Une rencontre inédite, donc, mais sans véritable percée immédiate. A l'issue de près de six heures de discussions avec Saïd Jalili, le négociateur iranien en charge du dossier nucléaire, Javier Solana a reconnu ne pas avoir « obtenu de réponse claire » à l’offre faite, il y a cinq semaines, par les 6 puissances mondiales (Etats-Unis, Russie, Chine, France, Grande-Bretagne, Allemagne), afin de mettre un terme à la crise liée au dossier nucléaire iranien. Cette offre propose une série de mesures incitatives de coopération dans différents domaines en échange d’une suspension du programme iranien.
« Nous n’avons reçu ni un « oui » ni un « non » », précise le diplomate en chef de l’Union européenne, dans un communiqué envoyé à la presse, en ajoutant qu’il espérait recevoir une réponse dans les deux semaines qui viennent.
A Téhéran, les observateurs avisés regrettent que l’Amérique n’ait pas fait ce geste plus tôt. « A l’époque de Khatami, il aurait été plus facile de développer un dialogue constructif », souligne l’un d’entre eux. Saïd Jalili, réputé proche du Président Ahmadinejad, élu en 2005, est souvent décrit comme un spécialiste de monologues idéologiques, dont William Burns n’a pas été épargné.
« Williams Burns était clair, précis, constructif. Il a évoqué l’engagement américain à un accord négocié. Mais Jalili n’a pas répondu spécifiquement à ses déclarations. Il n’a fait que répéter les commentaires génériques auxquels nous sommes habitués », confie un proche de Solana. Mais, c’est bien connu, la décision finale ne se trouve pas entre les mains de Jalili. Elle est prise à un niveau supérieur, dans les cercles qui gravitent autour du guide suprême.
En fait, d’après l’analyste iranien, Saeed Leylaz, le fond du problème se trouve ailleurs. Selon lui, il sera difficile de trouver une issue à la crise sans certaines garanties attendues de la part des Américains. « Pour Téhéran, le problème principal, ce sont les garanties sécuritaires, permettant de balayer le risque d’une attaque américaine.
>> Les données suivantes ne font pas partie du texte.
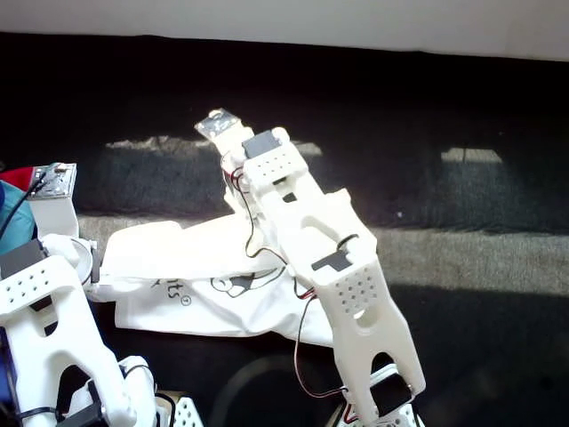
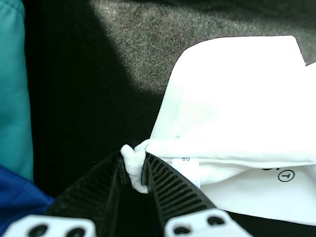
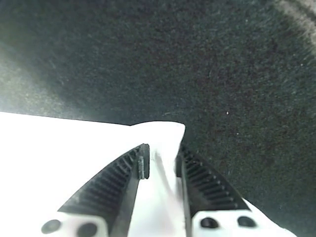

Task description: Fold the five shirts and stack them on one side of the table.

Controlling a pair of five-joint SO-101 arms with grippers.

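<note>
Pinching the white shirt (image 1: 178, 267) at two spots, one per arm.

Left fingers (image 2: 173, 192) are clamped on a bunched nub of the shirt's edge. Right fingers (image 3: 118, 182) are clamped on a doubled-over corner farther back. The shirt lies rumpled on the bench (image 1: 480, 258) between the two arms, print side up. My read: two grips on the same garment let the fabric lift evenly and carry over as one fold instead of dragging. It looks early in the task, as this shirt isn't folded flat yet. Teal cloth (image 2: 12, 74) and blue cloth (image 2: 15, 197) sit beside the left arm, probably more shirts. The bench cover is dark and felt-like, with sunlit bands across it and a pale wall (image 1: 356, 22) behind.
</note>
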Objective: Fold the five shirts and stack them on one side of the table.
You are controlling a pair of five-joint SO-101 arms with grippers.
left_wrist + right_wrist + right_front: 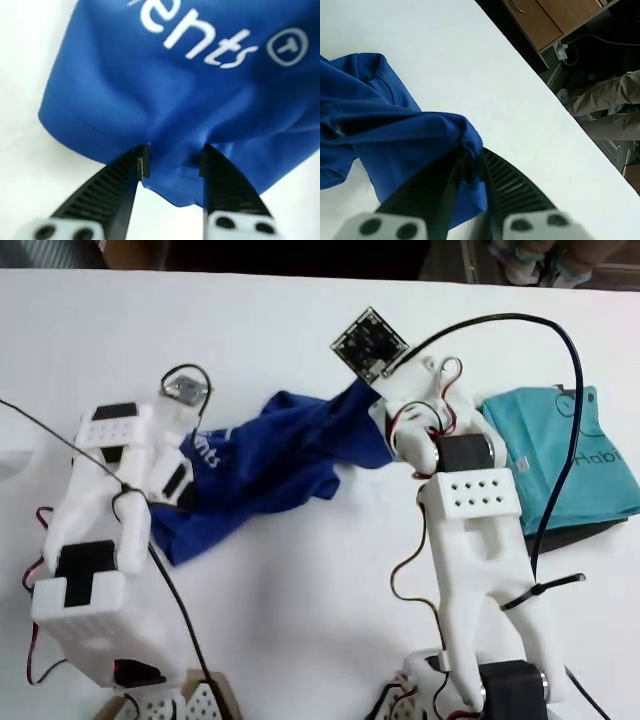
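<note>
A blue shirt with white print lies crumpled and stretched across the middle of the white table. My left gripper is at its left end, shut on a bunched fold of the blue shirt near the hem; the left gripper has fabric filling the gap between its fingers. My right gripper is at the shirt's right end and lifts it slightly. The right gripper is shut on an edge of the blue shirt.
A folded teal shirt lies at the right side on top of a dark folded shirt, close beside the right arm. The table's far edge runs just beyond the right gripper. Black cables arc over the right arm.
</note>
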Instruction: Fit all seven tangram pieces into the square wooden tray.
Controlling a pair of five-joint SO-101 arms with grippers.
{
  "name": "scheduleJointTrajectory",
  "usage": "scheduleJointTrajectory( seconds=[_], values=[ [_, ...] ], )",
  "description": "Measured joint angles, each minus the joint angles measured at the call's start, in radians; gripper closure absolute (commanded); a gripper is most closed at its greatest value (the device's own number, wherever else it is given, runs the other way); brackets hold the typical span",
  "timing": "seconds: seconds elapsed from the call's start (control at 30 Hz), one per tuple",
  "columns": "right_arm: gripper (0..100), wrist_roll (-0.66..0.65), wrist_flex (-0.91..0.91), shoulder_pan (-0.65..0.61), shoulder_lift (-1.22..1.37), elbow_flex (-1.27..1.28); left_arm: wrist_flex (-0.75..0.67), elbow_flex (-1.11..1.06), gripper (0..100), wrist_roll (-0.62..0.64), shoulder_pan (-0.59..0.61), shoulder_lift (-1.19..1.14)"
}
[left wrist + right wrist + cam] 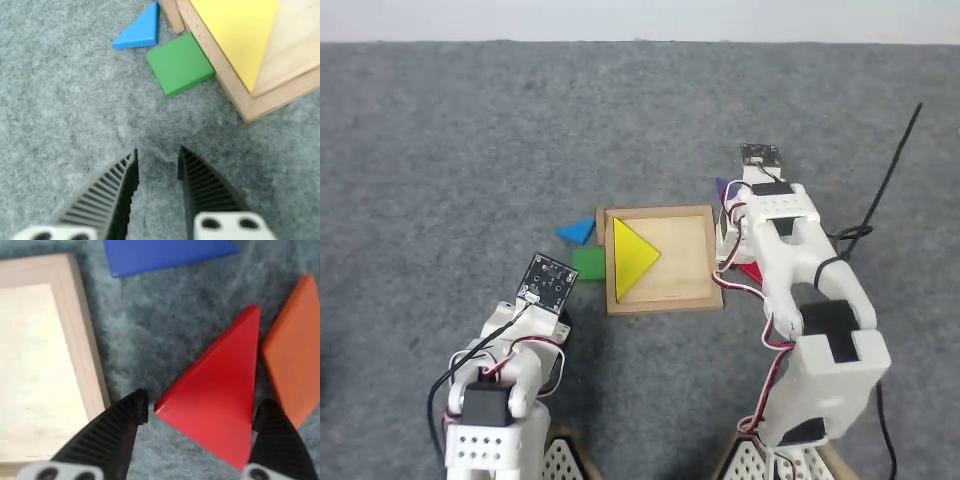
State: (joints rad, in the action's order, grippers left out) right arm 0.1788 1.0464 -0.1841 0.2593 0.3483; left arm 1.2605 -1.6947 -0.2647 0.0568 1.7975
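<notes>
Right claw [202, 410] gapes astride the red triangle [222, 385] beside the tray [87, 340]; I'd lower squarely, then pinch its edges.

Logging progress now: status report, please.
Left hand open, empty; right hand open, straddling red triangle beside tray. Yellow triangle in tray. Orange piece close alongside.

A grey, felt-like surface [470, 130] stretched across the whole scene. A pale strip of wall [620, 18] bordered its far edge. A thin black cable [895, 165] lay across it.
</notes>
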Motion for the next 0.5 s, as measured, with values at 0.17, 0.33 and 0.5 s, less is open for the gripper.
scheduleJointTrajectory(
  seconds=[0.17,0.33,0.5],
  values=[
    [73.1,0.012,0.0,0.0,0.023,-0.012,0.0,0.0,86,0.0,0.0,0.0],
    [84.2,0.014,0.0,0.008,0.035,-0.02,0.0,0.0,86,0.0,0.0,0.0],
    [84.8,0.014,0.0,0.009,0.032,-0.021,0.0,0.0,86,0.0,0.0,0.0]
  ],
)
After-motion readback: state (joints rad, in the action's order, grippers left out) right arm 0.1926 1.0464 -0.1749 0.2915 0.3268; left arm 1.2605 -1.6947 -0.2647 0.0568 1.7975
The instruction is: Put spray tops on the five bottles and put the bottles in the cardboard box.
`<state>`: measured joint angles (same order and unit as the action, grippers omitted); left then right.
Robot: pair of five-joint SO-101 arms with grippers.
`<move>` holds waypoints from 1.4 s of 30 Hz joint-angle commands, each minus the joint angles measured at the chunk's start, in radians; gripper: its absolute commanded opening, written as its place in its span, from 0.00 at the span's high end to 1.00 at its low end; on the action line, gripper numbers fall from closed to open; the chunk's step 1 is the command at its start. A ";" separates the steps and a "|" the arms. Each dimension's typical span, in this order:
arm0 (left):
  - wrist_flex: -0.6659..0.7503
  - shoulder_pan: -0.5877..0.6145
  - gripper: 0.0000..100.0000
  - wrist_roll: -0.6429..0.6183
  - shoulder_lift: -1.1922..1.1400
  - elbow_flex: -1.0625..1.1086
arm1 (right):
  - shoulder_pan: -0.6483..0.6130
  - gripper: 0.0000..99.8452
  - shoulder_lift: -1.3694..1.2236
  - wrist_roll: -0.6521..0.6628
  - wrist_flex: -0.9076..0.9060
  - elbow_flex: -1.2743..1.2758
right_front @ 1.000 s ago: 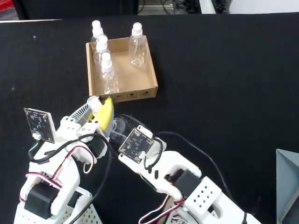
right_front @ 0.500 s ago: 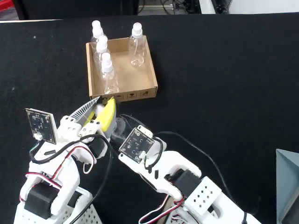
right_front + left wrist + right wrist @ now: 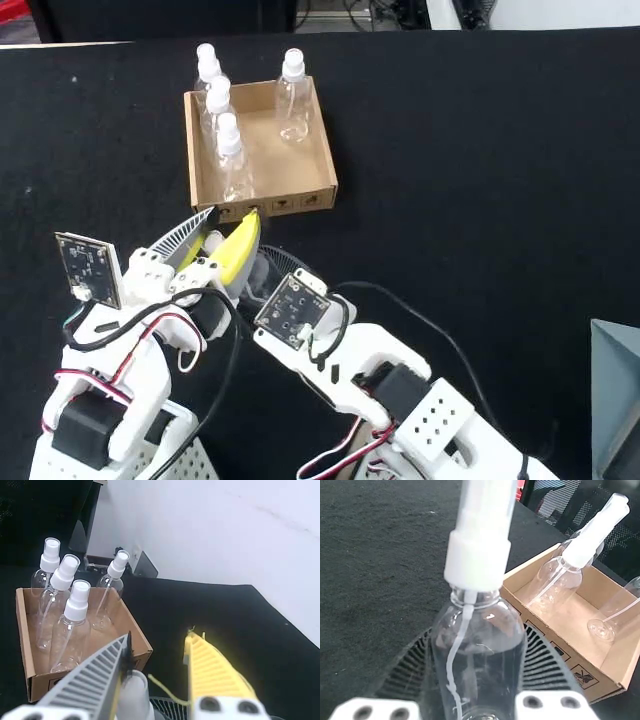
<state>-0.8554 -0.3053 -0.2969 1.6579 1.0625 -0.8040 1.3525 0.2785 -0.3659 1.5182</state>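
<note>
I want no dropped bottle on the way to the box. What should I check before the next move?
1. Hold: right gripper shut on the fifth bottle: ok.
2. Cap: spray top sits on its neck: ok; screwed tight: cannot tell.
3. Other arm: left gripper jaws open: ok.
4. Room: bare floor in the cardboard box: ok.
5. Neighbours: four other bottles upright, capped: ok.

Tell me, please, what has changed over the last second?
The left end effector opened, its yellow finger swinging outward, and let go of the spray top. The right end effector still holds the fifth bottle. The box and the other four bottles did not move.
</note>
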 commanded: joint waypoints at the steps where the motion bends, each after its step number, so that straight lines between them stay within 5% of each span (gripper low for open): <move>1: 0.012 -0.001 0.83 0.000 0.005 -0.030 | 0.032 0.88 0.036 -0.006 0.051 -0.004; 15: 0.012 0.166 0.83 0.000 0.006 -0.084 | 0.034 0.88 0.036 -0.005 0.203 0.077; 42: -0.180 0.185 0.83 0.041 0.006 -0.087 | 0.068 0.88 0.036 -0.006 0.207 0.076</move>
<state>-1.0303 -0.1181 -0.2723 1.6594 1.0395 -0.7963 1.3510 0.2816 -0.1956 1.6057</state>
Et puis, il y a d’autres sujets qui sont importants pour les Iraniens : la levée des sanctions américaines, et le déblocage des avoirs iraniens gelés par les Américains après la révolution de 1979 ».
La rencontre d’hier reste néanmoins symboliquement importante, aux yeux de certains diplomates occidentaux en poste à Téhéran, qui y voient le maintien d’une fenêtre de dialogue, indispensable pour éviter le pire, c’est-à-dire une attaque américaine… ou israélienne. « Aujourd’hui, ce qu’on peut espérer de mieux, c’est d’éviter que la situation ne se détériore », confie l’un d’entre eux sous couvert de l’anonymat. « Traiter avec l’Iran, dit-il, c’est comme traiter avec un homme qui rôde autour d’une école de filles pour les embêter. Soit vous le castrez, soit vous vous assurez de le garder sous observation rapprochée. C’est la deuxième option qui reste aujourd’hui la plus raisonnable ».